Sewing ideas
PATCHWORK QUILTED PICNIC BLANKET
Materials:
- 1.5 metres of quilting material, 150 cm wide
- 50 cm of green fabric
- 50 cm of white fabric
- 50 cm of printed fabric
- 1 metre of red fabric
- 1.6 metres of sturdy fabric for backing (heavy cotton or denim)
- 6.5 metres of bias binding 2-3 cm wide (cotton or satin)
- Thread, ruler, pencil, scissors, pins
Instructions:
1- Patchwork squares and borders:
- Begin by cutting out the patchwork squares for your blanket
- 8 white squares
- 9 green squares
- 9 red squares
- 10 printed squares
If you have an embroidery machine, you can also embroider several of these squares for added effect:
- Gather all the squares in front of you, and arrange them in a pleasing, harmonious pattern.
- Sew the squares together to form long strips.
- When all squares have been sewn into strips, pin the strips together to form a single large square. Be sure to pin each individual patchwork square to its neighbour to ensure the strips remain correctly aligned.
- Iron all seams down flat.
- To make the borders, cut two strips of red fabric 11cm wide. The length of these strips should match the dimensions of your assembled patchwork squares.
- Sew a strip to each side of the patchwork to form the left- and right-hand borders.
- Iron both seams down flat in the direction of the borde.
- For the upper and lower borders, cut two more strips of red fabric 11cm wide, but 20cm longer than the left- and right-hand borders.
- Sew these strips to the top and bottom of the blanket, and iron seams down flat in the direction of the border.
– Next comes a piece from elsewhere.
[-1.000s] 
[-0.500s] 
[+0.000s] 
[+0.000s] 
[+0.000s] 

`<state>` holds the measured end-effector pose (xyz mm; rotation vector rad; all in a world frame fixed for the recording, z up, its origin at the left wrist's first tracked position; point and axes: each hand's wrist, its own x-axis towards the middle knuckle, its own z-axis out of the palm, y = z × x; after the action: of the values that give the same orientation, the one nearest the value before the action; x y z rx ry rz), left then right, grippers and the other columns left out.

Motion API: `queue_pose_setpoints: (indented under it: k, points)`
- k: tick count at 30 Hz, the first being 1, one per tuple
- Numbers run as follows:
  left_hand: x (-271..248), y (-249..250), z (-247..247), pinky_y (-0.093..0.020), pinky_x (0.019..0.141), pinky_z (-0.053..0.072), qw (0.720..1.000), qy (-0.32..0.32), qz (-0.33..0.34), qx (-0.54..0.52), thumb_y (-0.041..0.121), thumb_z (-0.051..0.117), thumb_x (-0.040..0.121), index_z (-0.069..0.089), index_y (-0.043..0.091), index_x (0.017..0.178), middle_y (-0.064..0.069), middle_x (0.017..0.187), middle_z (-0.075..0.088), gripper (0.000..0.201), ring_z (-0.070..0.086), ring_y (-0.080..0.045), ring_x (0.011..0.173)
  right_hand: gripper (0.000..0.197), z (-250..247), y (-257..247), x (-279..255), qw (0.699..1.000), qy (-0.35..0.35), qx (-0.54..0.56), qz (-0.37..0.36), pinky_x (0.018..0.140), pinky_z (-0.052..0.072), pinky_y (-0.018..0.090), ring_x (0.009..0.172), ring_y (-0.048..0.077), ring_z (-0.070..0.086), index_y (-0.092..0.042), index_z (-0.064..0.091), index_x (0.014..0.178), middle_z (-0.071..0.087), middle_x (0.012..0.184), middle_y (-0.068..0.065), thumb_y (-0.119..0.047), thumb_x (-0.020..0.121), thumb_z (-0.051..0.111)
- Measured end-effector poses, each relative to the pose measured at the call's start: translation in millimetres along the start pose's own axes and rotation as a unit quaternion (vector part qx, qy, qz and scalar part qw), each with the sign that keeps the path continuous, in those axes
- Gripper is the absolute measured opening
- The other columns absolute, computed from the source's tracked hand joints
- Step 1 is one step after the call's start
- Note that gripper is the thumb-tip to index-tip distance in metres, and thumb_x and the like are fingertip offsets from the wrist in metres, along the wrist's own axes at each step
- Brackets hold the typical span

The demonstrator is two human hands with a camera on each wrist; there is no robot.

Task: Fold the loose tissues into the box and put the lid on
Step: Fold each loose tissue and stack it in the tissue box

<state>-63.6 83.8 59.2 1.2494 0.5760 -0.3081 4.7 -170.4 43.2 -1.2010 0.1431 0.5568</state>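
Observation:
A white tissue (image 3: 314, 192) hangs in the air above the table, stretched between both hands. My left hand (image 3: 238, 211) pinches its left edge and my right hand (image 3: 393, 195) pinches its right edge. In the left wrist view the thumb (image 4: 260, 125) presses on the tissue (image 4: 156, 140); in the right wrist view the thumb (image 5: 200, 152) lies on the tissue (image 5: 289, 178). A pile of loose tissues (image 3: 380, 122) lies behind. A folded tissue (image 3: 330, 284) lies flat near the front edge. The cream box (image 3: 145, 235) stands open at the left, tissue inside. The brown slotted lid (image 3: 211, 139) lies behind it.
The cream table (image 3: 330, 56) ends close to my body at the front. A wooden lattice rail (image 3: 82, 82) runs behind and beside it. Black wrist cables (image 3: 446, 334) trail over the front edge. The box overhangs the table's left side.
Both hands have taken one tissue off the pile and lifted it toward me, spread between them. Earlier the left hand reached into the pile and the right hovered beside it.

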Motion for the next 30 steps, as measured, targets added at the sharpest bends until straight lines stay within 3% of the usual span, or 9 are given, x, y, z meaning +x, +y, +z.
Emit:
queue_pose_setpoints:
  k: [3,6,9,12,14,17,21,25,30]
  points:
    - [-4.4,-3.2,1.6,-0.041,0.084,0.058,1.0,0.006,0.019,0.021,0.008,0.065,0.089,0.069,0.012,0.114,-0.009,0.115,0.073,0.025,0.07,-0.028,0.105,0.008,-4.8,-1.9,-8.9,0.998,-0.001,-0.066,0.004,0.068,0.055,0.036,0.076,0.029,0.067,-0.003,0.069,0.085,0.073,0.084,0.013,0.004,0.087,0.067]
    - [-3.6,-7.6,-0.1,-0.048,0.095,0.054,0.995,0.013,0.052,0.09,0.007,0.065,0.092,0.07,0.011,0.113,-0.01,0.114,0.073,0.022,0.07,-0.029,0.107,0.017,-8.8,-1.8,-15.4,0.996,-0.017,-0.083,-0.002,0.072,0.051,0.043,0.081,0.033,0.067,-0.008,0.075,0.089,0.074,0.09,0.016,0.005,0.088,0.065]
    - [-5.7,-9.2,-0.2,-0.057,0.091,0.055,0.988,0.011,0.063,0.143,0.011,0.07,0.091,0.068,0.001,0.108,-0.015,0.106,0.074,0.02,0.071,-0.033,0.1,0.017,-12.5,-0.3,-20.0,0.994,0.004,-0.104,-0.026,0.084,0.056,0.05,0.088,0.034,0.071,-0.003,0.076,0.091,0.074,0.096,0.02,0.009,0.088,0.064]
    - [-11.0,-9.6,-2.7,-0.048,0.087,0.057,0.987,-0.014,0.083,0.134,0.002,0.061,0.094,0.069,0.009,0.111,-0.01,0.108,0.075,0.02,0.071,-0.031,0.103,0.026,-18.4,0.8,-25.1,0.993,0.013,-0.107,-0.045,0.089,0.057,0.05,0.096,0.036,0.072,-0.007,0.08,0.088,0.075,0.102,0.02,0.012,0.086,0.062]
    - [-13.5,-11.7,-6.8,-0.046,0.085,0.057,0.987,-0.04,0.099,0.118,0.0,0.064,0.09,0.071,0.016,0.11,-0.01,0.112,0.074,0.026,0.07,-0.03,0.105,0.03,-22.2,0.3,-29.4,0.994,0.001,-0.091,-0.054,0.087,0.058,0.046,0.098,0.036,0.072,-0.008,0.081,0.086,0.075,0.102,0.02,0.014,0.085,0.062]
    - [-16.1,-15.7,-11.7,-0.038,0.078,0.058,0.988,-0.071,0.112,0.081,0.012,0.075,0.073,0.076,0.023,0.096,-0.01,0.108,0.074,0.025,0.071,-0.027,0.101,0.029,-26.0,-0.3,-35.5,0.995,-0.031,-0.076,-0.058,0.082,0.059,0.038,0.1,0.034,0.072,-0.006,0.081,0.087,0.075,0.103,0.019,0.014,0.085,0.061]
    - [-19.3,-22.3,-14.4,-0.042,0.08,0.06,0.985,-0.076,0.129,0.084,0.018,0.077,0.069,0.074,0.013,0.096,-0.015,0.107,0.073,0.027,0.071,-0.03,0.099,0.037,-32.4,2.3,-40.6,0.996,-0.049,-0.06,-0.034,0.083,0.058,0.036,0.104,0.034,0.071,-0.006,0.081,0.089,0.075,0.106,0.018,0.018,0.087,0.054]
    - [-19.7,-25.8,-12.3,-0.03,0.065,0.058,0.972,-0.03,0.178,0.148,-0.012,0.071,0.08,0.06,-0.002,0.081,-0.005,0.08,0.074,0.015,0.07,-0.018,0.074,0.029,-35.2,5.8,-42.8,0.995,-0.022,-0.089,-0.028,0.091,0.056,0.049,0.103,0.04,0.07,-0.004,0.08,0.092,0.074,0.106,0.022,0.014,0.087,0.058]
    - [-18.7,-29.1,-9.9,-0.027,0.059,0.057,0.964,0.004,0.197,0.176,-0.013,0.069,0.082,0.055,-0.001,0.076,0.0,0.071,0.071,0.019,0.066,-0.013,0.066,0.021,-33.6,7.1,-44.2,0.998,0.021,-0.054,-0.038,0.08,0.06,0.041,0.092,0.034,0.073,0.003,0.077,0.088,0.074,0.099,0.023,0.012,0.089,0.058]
2- Quilting material and backing:
- Iron your backing fabric (cotton or denim).
- Lay the quilting material flat on top the backing.
- Place the patchwork cover on top, and align with the quilting and backing fabric.
- Carefully pin and tack the three layers together.
3- Sewing your quilt:
- Overstitch all seams.
- Use a bobbin with transparent thread above and cotton thread below (thread colour should match the colour of the backing fabric).
Helpful hints- If your machine comes with an integrated adjustable feed (IAF), use it - it will help you move more quickly, and the resulting stitching will be of even higher quality..
- If your machine is a simpler model, using the open toe walking foot will also deliver excellent results.
- If you wish to sew your quilt in hands-free mode, take advantage of the special embroidery/darning foot.
- When you've finished overstitching the entire quilt, remove all tacking stitches.
- Cut away the excess quilting and backing fabric, to ensure all edges are neat.
4- Sewing the bias edging:
- Open out the bias binding and pin it along the edges of the quilt (edge to edge, right side up against right side up). Sew the bias binding onto the quilt, using the fold in the binding as a guide.
- When you've sewn your binding all the way around the upper side of your quilt, tuck the bias binding around the underside of the quilt. To finish, either:
- Sew down the binding by hand, using invisible stitches, or
- Overlock the bias binding by machine, using either straight or zigzag stitching, or Overlock with a cover hem.